Na tarde de 30 de janeiro, um jovem de 19 anos cruzou a Rua Tobago, limite de área entre dois grupos ligados ao tráfico no bairro Restinga. Ele caminhava pela Avenida João Doutor Dentice na direção de uma lanchonete. Avançou duas quadras no território inimigo. No trajeto, trocou empurrões com um gerente do grupo rival e foi morto a tiros no meio da rua.
A execução, à luz do dia, não foi aceita pelo outro lado. Desencadeou série de ataques entre, pelo menos, três facções que loteiam o bairro do extremo sul. Cada grupo busca mostrar mais poder de fogo e, para isso, aterroriza moradores. O jovem morto, segundo a Polícia Civil, tinha vínculo com o grupo conhecido como Ilhota. O território deles faz limite com o dos Véio. O autor dos disparos que executaram o rapaz seria um garoto que completou 14 anos em dezembro.
O adolescente foi ouvido na Fundação de Atendimento Socioeducativo (Fase) poucos dias após o crime, depois de ser apreendido com armas e drogas.
— Nos contou que tinha uma intriga pessoal com esse rapaz.
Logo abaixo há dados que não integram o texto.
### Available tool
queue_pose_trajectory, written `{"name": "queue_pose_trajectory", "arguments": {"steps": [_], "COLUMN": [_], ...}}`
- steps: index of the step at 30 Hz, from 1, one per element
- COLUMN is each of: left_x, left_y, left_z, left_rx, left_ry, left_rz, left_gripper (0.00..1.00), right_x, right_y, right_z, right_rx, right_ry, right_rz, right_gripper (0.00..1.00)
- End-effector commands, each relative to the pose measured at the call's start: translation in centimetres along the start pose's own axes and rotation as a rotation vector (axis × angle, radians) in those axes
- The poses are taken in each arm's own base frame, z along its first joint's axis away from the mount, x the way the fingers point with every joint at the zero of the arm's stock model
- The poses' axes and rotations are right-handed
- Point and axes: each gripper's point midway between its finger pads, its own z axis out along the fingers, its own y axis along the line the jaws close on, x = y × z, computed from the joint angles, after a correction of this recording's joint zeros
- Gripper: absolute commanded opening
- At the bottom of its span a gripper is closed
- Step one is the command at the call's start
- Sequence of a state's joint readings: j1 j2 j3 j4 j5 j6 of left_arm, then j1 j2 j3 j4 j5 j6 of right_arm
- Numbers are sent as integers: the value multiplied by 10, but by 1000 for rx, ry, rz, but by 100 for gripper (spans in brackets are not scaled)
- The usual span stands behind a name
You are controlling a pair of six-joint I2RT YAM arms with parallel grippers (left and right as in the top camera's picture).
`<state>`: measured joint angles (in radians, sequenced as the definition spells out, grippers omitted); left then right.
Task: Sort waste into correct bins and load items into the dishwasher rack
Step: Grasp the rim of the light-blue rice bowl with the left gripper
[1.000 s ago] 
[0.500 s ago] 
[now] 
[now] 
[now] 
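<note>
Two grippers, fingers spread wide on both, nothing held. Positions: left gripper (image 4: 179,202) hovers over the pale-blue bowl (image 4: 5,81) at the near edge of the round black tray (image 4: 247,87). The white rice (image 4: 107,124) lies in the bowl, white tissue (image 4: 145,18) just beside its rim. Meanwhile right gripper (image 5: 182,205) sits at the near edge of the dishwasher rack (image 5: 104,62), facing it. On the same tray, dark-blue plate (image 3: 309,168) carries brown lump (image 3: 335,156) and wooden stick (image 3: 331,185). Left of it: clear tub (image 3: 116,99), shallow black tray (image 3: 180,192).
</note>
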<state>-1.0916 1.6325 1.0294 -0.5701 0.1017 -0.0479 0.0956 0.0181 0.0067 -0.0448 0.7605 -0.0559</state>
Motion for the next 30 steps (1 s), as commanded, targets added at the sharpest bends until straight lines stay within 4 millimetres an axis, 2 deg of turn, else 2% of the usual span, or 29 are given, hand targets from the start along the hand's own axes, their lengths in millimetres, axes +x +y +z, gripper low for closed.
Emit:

Esse integrante dos Ilhota cruzou a área que não deveria cruzar. No que ele passou, trocaram empurrões. E ele (adolescente) teria efetuado os disparos. Até ali não havia disputas rotineiras, em sequência, como agora. Os Ilhota não aceitaram a morte, o que desencadeou esses revides – relata o delegado Rodrigo Pohlmann, da 4ª Delegacia de Homicídios e Proteção à Pessoa (DHPP).
Desde janeiro, foram nove homicídios e cinco tentativas de assassinato na Restinga. Pelo menos cinco casos desses estariam vinculados diretamente à disputa entre grupos. Nos demais, ainda que haja vinculação com o tráfico de drogas, não ficou comprovado que tenham sido desencadeados pela morte de janeiro. O grupo Alemão, considerado pela polícia como mais estruturado financeiramente, também estaria envolvido nos tiroteios, em apoio aos Ilhota. Na área da Restinga Velha há, pelo menos, nove grupos vinculados ao tráfico de drogas.
Além dos ataques com alvos diretos, segundo o delegado, os grupos costumam atirar a esmo, na direção da facção rival, como forma de intimidação. É esse tipo de ação que aterroriza ainda mais os moradores, por receio de serem atingidos por bala perdida. Os criminosos costumam gravar os disparos e espalhar nas redes sociais, para ostentar poder.
Nas imagens, é possível ver que os envolvidos são jovens. Segundo o delegado, de 13 a 24 anos. É o caso do adolescente envolvido no homicídio de janeiro, que foi apreendido novamente nesta semana com uma arma e confessou ter participado de mais uma morte, no último sábado. Para atrair a vítima,
os rivais enviaram mensagem ao alvo por uma rede social marcando um encontro, como se fosse uma jovem. Quando chegou ao local, foi surpreendido pelos inimigos na Estrada João Antônio da Silveira e morto a tiros.
Outro suspeito do homicídio ocorrido sábado chegou a ser encaminhado à 4ª DHPP pela Brigada Militar. Segurança do tráfico, ele também confessou envolvimento na morte. A Polícia Civil pediu a prisão temporária, que não foi aceita pelo Judiciário.
Questionada sobre o pedido negado, a juíza Karen Luise Souza Pinheiro afirmou que o suspeito “foi solto porque a prisão foi ilegal”. A magistrada disse que o rapaz foi detido “sem flagrante, sem decreto de preventiva”. Diretora do Departamento de Homicídios da Capital, Vanessa Pitrez afirmou que o suspeito não foi preso, mas intimado a depor:
– A Restinga vem vivendo esse contexto caótico, com tiroteios quase diários. Houve morosidade do Judiciário, e quando saiu a decisão, ele deixou a delegacia pela porta da frente livremente.
O bairro
A Restinga nasceu há 50 anos como loteamento para abrigar moradores desalojados de vilas pobres da área central de Porto Alegre. Cresceu, tornando-se um dos maiores bairros da Capital – pelo Censo 2010 do IBGE, 4% dos moradores de Porto Alegre. Em 2013, seis unidades de saúde atendiam 110 mil moradores com endereços cadastrados no bairro.